# Task to carry out:
Everything in the listing must be repeated exactly, apart from the images.
>>
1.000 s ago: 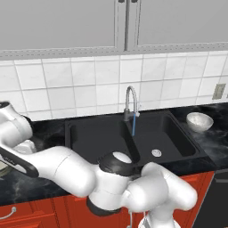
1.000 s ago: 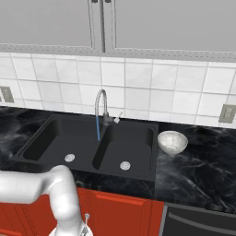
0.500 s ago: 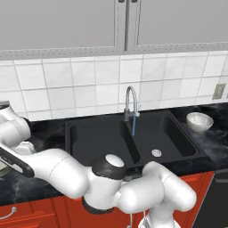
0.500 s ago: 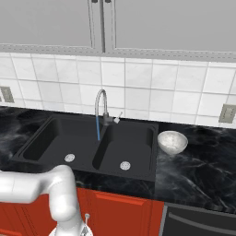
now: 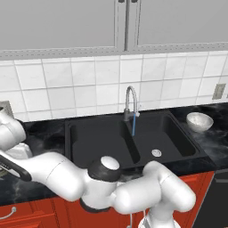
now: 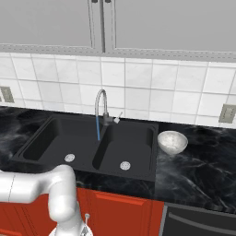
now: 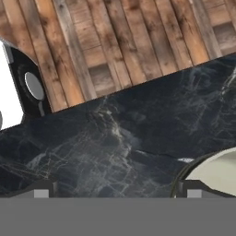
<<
# Written solution:
1.000 s ago: 
1.000 s ago: 
0.500 s ago: 
0.500 s ago: 
now: 
now: 
now: 

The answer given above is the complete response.